The difference is that Clark was competing at the professional level against some of the top bodybuilders in the world. She has been competing at the amateur level for years -- and that was comfortable -- but the competition at the pro show, held July 6, was tight.

"It was nice to know I was big enough to hold my own," she said.

And she did hold her own. Clark placed fifth, out of 15 women that competed in the show. This qualifies her for the Olympia, the biggest bodybuilding competition in the world, although she expects to get bumped down.

"There is another qualifying show coming up," she explained. "All the winners from there will probably go to the Olympia."

It doesn't matter to Clark, she's thrilled to have gotten as far as she did. Even if she was invited to the Olympia she wouldn't go. She doesn't feel she would have a chance against the top bodybuilders in the world but she would like to try again next year.

"It's my goal to go to Olympia next year," she said, adding she knows what she needs to work on. "I got a lot of good critiques. They said I had really good conditioning but that sacrificed some of the fullness in my muscles."

Next year she would focus on that by making her muscles harder and denser and not going on as strict a "cutting" diet during the weeks before the competition.

It's not an easy thing, to get as far as Clark did. In order to compete with the top female bodybuilders in the world, she needs to pay attention to the details.

When she's on stage, the judges critique her quickly in a matter of seconds. For female bodybuilders, they look for balance and symmetry. Everything from the way muscles are balanced on the body to the muscle striations are weighed. They look for an "X" shape with bigger arms and legs and a smaller waist. Women who are born with a shorter, thicker waist will have a harder time being competitive in bodybuilding.

Even the thickness of the skin matters. Before the show, competitors go on a "cutting" diet where carbohydrates are pretty much eliminated. This gets rid of any excess water and makes the thin skin. In men's shows, the skin is considered "grainy" when judges can see everything from the muscle tissue to bumps in the veins.

"They are like a walking skeleton," said Clark.

In the women's competition, graininess isn't ideal and judges look for smoother skin that shows veins but isn't considered grainy.

Women also get down to about three or four per cent body fat.

The judges look the women over in a matter of seconds. At the Chicago Pro Show, the entire process took 10 minutes for all 15 competitors to be judged.

After that, they had a smorgasbord for the women, all of who were in a depleted state.

"It was great," said Clark. "Of course they had pizza, because we were in Chicago, and chocolate brownies. Once you were finished the competition we just went and filled our faces."

After her depletion diet, Clark indulged for a couple days before going back on her diet. Over the years, she's learned how to take care of herself after a competition.

"I have to keep it in my head to be kind to my body," she said. "It's not used to eating carbs. Carbs make you retain tons of water. It's not unusual for someone to gain 30 lbs of water in two weeks after a competition."

To avoid that, Clark does what she calls reverse dieting.
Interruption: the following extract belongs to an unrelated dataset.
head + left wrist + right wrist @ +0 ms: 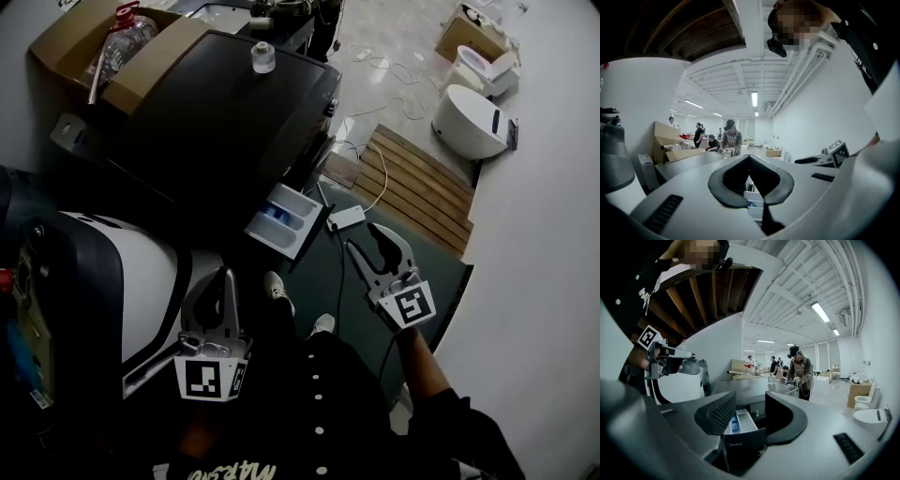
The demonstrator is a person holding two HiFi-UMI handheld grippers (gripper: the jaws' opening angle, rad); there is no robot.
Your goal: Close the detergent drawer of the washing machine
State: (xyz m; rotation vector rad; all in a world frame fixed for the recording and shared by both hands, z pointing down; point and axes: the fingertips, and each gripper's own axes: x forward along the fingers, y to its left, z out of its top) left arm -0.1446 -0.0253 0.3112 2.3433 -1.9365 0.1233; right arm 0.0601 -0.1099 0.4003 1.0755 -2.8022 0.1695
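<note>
The dark washing machine (225,112) stands ahead of me with its detergent drawer (281,220) pulled out, showing white compartments with a blue insert. My right gripper (362,236) is open just right of the drawer and points toward it. In the right gripper view the drawer's dark front panel (743,439) sits between the spread jaws of my right gripper (750,401), untouched. My left gripper (225,275) hangs lower left, short of the machine, its tips together and empty. In the left gripper view, part of the drawer (752,199) shows below the closed tips of my left gripper (749,157).
A cardboard box with a water bottle (122,42) and a small glass jar (263,58) rest on the machine's top. A white adapter with a cable (347,218) lies on the floor by the drawer. Beyond are a wooden slat board (412,183) and a round white device (469,122). Several people stand far behind.
</note>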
She gradually adds carbohydrates back into her diet over a few weeks to get her body used to processing them again. She also doesn't drop all of her workouts but she doesn't stress her body either. Instead she does light cardio and weightlifting to help stretch her muscles and work out any tension in her back and neck.

Despite her efforts to reacclimatize her body, she is still expecting a crash.

"After training for so long, when you stop you have a let-down or a crash," she explained. "I think your subconscious doesn't let it's guard down (during training). Now, I don't have to get up at 5 am. to do cardio. Now, I can relax and catch up on sleep. My joints and ligaments can heal. I still haven't relaxed yet."

Clark is expecting the crash to happen this weekend now that she is starting to get back into a normal schedule. The crash usually lasts a day or two, which she spends resting on the couch.

She doesn't plan on competing in the near future. Her next show will be in the spring of 2014, in Toronto.

Clark and her husband, Al, are going to focus their energy on opening a new gym in Grand Forks, before she starts training again.